I’m really not sure how this is handled as a Broadway show as suicide is not exactly a singing matter, but nevertheless if anyone would like to purchase a ticket for me to a theatre in LA so I can find out, I would extend my gratitude. Until then, I will proceed to listen to the soundtrack, on repeat, every day, unapologetically.

The Caged Queen by Kirsten Ciccarelli

A copy of this was kindly sent to me by Gollancz for my participation in their blog tour, and I truly did not expect to love it as much as I did. Although I was aware of the hype around it, I never actually got to reading The Last Namsara which made me a bit apprehensive about diving straight into this companion-type novel, but I had nothing to worry about - not once does Ciccarelli leave you confused about the world or the characters within it, and I’m now left with a gaping hole in my heart that I’m pretty sure can only be filled once I’ve actually done the whole thing properly and read the book that precedes it. Read my full review here.

I Was Born For This by Alice Oseman

I’m not even going to try and speak coherently about this book. I feel like it just dragged me into whatever living equivalent of heaven there is and I don’t think there will ever come a day when an Alice Oseman book doesn’t have that kind of effect on me.
I Was Born For This was many things. It’s the story of when the lives of a hijabi Muslim teen called Angel Rahimi, whose life revolves around The Ark (an internationally famous boyband), and a biracial gay trans member of the Ark called Jimmy Kaga-Ricci, unexpectedly collide. It’s a butterfly net of chaotic beautiful feelings, the dizziness of belonging to something you would die for, the unbridled happiness of being young, all packaged up in a book so wonderfully relatable it feels like a spontaneous heart to heart with Alice Oseman herself. After investing my entire soul into Radio Silence (still haven’t got it back yet) I was terrified that I would be let down. But I Was Born For This had that exact same warm energy mixed with those devastating moments that feel like ice-cold liquid gold rushing through your veins (the most nonsensical simile ever but I just can’t articulate properly how much I just want to bury myself into Alice Oseman books). I loved all of the characters; Jimmy, Rowan and Lister need to stop being so precious because they’re fictional and I can’t physically hug them. I loved how this book was the biggest advocate of passion, of investing your time in the things that produce the purest secret happiness for you. It discusses self-discovery, mental health, identity, but most of all it’s a beautiful love letter to fandom.
One day I’ll get my life together and write a full review for this as well as Radio Silence, but for now I will say this: if you’ve ever been a fan of anything in your life, then there is no way you won’t be besotted with this book.

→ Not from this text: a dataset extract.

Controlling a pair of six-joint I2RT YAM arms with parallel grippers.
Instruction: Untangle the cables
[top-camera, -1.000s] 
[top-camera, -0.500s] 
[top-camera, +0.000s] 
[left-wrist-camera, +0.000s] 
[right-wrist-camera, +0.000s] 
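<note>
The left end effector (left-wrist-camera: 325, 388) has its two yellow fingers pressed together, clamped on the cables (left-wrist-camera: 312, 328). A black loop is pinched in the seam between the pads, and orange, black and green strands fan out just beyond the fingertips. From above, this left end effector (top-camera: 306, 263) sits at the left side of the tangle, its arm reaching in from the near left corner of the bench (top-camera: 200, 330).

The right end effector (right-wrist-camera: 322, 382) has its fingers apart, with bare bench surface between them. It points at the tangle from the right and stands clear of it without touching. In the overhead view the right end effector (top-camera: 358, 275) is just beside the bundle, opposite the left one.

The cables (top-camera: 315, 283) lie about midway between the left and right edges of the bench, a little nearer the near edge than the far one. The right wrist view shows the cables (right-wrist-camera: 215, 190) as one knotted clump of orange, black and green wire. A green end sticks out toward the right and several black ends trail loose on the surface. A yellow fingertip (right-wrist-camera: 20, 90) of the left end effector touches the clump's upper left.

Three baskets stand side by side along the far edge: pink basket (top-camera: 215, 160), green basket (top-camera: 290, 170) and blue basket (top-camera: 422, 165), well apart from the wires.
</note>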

The Great Gatsby by F. Scott Fitzgerald

I read this in one day. I have NEVER read a (modern) classic in one day before, but I just could not stop reading this. I’m so mad that I don’t get to study The Great Gatsby at A-Level because it is so rich in subtle motifs and societal criticisms and complex archetypal characters that I feel I would have appreciated and understood far more if I could discuss it in a classrooms and gather different interpretations on what F. Scott Fitzgerald might have really been trying to achieve. Nevertheless, I was dying to read it myself for so long and it definitely did not disappoint with those glorious 1920s Jazz Age vibes I was hoping for. Sure, there were parts of it that were slightly lost on me and it was much sadder than I thought it would be, but the writing was beautiful and I loved the dry, ironic wit that came through in Nick’s narration. And, of course, Jay Gatsby, who dreamed a dream with the passion and courage few possess, only to find it shattered when he is *this* close to it. A book of moral corruption, selfish flaws and misguided hope and which I would definitely reread again in a few years time.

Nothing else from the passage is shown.